I wish I had the skills to do something like that


----------



## grunt_408 (Sep 1, 2007)

Darknova said:


> I wish I had the skills to do something like that



It isnt that hard mate.


----------



## Darknova (Sep 1, 2007)

Craigleberry said:


> It isnt that hard mate.



Last time I spraypainted it was VERY uneven lol.


----------



## grunt_408 (Sep 1, 2007)

Darknova said:


> Last time I spraypainted it was VERY uneven lol.

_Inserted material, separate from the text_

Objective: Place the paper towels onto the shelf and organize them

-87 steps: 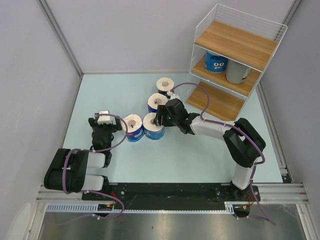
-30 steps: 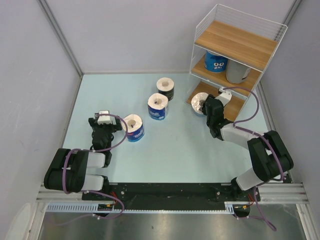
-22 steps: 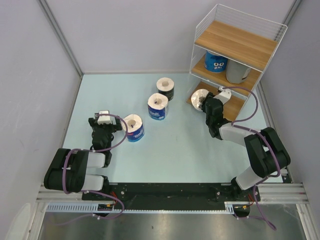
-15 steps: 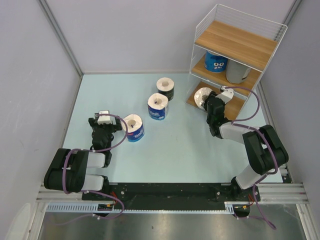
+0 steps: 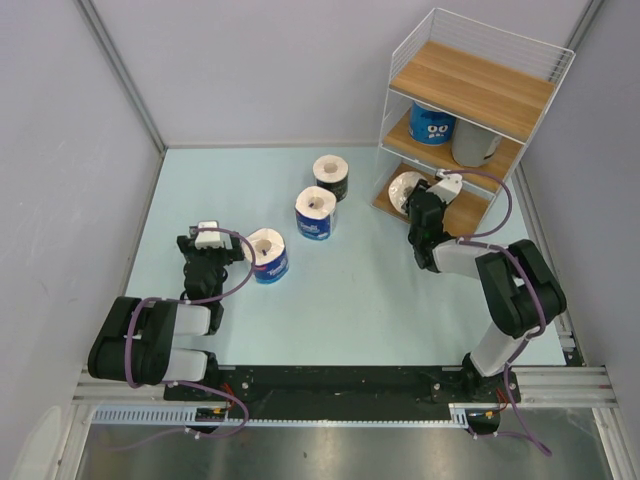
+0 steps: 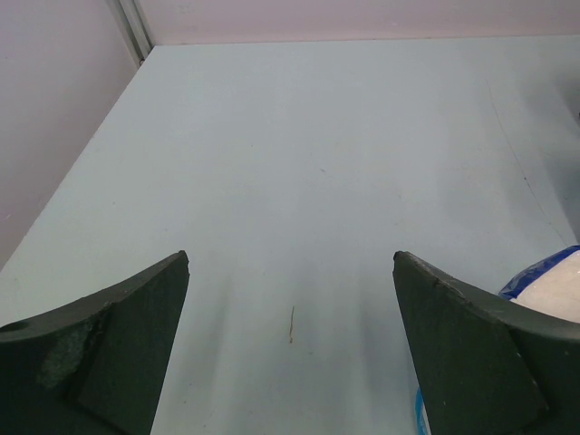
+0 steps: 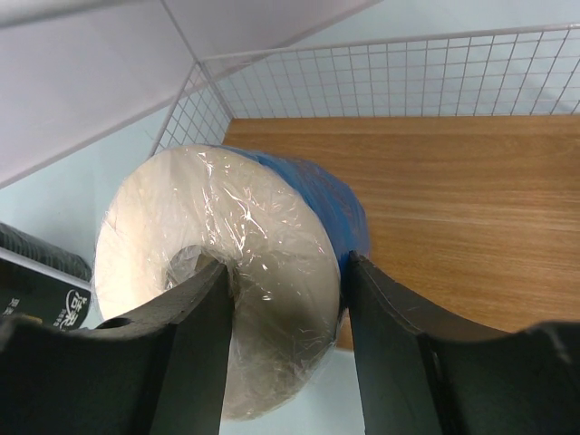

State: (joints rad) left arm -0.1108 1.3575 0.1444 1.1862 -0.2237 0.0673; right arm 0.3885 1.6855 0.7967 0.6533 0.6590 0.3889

Ohh ahh well if you didnt live so far away I would do it for you

http://www.mnpctech.com/Paintingflames.html

Check out that link talk about pimp my pc.


----------



## imperialreign (Sep 2, 2007)

very nice so far, and neat, too!  I wish I could hide my IDE ribbons that well!  Are you going to keep the outer case black or finish that up?



> Last time I spraypainted it was VERY uneven lol.



just make sure you spray somewhere that's not too windy, when it's not overly humid, and shoot for a mild temp day.  spray from about 1 foot back in even strokes.  use a good primer first, and keep in mind your primer color will effect your finish color.  That, and it just takes practice!


----------



## tkpenalty (Sep 2, 2007)

Craigleberry said:


> It isnt that hard mate.



Well i got heaps of dust on it and it looked terrible....


----------



## FR@NK (Sep 2, 2007)

I like the case but man that board is soo ugly


----------



## grunt_408 (Sep 2, 2007)

FR@NK said:


> I like the case but man that board is soo ugly



I agree but at the time when I built that rig I had VERY limited funds and options..
I had a HIS AGP X1950 pro and 775 cpu ddr2 ram and that was pretty much the only board that would allow it all to happen. That is why I am building a new rig yo!


----------



## grunt_408 (Sep 2, 2007)

imperialreign said:


> very nice so far, and neat, too!  I wish I could hide my IDE ribbons that well!  Are you going to keep the outer case black or finish that up?
> 
> 
> 
> just make sure you spray somewhere that's not too windy, when it's not overly humid, and shoot for a mild temp day.  spray from about 1 foot back in even strokes.  use a good primer first, and keep in mind your primer color will effect your finish color.  That, and it just takes practice!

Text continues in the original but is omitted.